- Opening Delimiter -

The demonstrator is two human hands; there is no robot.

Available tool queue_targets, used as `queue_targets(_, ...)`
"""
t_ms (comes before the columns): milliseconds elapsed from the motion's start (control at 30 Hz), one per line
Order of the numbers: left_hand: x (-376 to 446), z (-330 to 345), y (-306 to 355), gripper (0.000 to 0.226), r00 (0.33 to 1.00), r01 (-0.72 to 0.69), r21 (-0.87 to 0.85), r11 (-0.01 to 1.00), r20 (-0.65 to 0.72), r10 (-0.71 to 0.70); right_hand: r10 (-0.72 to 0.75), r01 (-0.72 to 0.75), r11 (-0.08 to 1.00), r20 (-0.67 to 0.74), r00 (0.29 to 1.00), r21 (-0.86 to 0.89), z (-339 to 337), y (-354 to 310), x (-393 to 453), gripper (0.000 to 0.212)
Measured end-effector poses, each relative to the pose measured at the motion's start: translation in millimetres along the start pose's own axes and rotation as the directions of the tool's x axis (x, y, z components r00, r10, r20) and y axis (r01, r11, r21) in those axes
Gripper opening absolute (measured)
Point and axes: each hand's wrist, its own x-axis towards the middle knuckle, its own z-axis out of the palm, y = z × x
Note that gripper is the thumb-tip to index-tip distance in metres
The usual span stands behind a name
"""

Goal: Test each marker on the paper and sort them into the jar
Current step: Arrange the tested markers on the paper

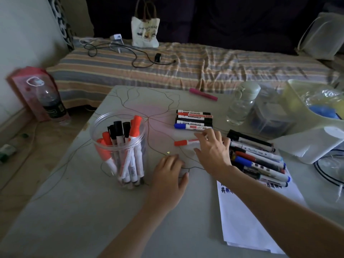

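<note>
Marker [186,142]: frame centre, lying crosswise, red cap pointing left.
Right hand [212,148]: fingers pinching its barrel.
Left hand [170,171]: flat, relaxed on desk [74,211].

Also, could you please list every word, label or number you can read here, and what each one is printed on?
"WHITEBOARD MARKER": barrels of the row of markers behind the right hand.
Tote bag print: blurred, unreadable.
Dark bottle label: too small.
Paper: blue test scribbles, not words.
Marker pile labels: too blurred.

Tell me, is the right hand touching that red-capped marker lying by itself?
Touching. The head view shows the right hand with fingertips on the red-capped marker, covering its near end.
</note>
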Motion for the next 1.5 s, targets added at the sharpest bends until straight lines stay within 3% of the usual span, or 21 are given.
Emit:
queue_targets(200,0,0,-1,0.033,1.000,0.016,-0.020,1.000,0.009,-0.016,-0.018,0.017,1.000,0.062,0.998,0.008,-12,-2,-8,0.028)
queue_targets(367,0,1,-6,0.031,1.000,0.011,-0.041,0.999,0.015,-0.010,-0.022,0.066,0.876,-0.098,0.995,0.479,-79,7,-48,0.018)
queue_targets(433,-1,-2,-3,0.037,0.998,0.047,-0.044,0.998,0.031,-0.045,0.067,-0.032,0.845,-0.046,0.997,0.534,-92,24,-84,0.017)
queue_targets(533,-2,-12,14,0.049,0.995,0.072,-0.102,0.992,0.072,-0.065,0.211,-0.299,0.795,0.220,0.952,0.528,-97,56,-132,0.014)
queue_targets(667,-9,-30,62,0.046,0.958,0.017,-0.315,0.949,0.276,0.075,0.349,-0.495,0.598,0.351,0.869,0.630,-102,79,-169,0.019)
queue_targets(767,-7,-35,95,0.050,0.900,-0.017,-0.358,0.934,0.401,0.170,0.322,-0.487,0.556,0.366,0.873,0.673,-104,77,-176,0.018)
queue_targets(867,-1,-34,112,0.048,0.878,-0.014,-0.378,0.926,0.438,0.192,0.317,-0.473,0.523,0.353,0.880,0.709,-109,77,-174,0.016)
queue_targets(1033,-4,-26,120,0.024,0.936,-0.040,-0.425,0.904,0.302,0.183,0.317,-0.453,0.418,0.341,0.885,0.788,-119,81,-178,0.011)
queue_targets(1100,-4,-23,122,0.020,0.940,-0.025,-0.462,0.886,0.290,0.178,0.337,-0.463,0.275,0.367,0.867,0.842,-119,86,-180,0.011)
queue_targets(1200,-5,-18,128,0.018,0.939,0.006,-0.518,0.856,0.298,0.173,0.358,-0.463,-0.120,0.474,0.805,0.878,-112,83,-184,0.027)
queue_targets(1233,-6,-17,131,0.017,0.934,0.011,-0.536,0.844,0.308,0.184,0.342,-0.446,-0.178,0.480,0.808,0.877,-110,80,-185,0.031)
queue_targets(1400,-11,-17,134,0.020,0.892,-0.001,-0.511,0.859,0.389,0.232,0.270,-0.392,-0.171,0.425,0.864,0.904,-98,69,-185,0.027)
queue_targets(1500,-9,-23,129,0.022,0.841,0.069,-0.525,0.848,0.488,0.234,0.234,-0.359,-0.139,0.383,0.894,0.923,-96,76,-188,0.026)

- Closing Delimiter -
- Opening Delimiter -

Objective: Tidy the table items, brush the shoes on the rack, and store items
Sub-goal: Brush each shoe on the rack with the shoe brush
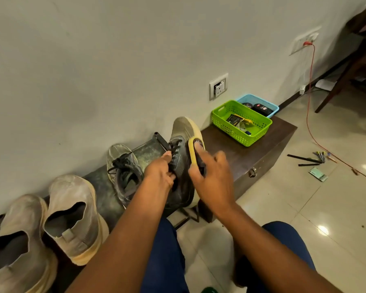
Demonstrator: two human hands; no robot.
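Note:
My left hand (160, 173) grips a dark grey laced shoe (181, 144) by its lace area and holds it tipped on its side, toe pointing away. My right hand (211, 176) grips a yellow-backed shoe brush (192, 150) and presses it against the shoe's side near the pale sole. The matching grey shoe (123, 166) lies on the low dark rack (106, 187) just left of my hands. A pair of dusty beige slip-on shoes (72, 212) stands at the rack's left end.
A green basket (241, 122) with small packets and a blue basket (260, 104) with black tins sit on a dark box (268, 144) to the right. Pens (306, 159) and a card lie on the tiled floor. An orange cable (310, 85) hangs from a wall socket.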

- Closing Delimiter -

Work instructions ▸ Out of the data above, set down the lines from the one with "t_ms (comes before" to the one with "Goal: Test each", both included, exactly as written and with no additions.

Answer to this task ▸
t_ms (comes before the columns): milliseconds elapsed from the motion's start (control at 30 Hz), one per line
Order of the numbers: left_hand: x (-376 to 446), z (-330 to 345), y (-306 to 355), gripper (0.000 to 0.226), r00 (0.33 to 1.00), r01 (-0.72 to 0.69), r21 (-0.87 to 0.85), r11 (-0.01 to 1.00), r20 (-0.65 to 0.72), r10 (-0.71 to 0.70); right_hand: r10 (-0.72 to 0.75), r01 (-0.72 to 0.75), r11 (-0.08 to 1.00), r20 (-0.67 to 0.74), r00 (0.29 to 1.00), r21 (-0.86 to 0.89), z (-339 to 337), y (-354 to 310), x (-393 to 453), gripper (0.000 to 0.212)
Measured end-effector poses, each relative to the pose measured at the motion's start: translation in millimetres along the start pose's own axes and rotation as the directions of the tool's x axis (x, y, z components r00, r10, r20) and y axis (r01, r11, r21) in those axes
Gripper opening absolute (measured)
Point and axes: each hand's wrist, its own x-axis towards the middle knuckle, its own z-axis out of the palm, y = z × x
Note that gripper is the thumb-tip to index-tip distance in metres
The usual span stands behind a name
"""

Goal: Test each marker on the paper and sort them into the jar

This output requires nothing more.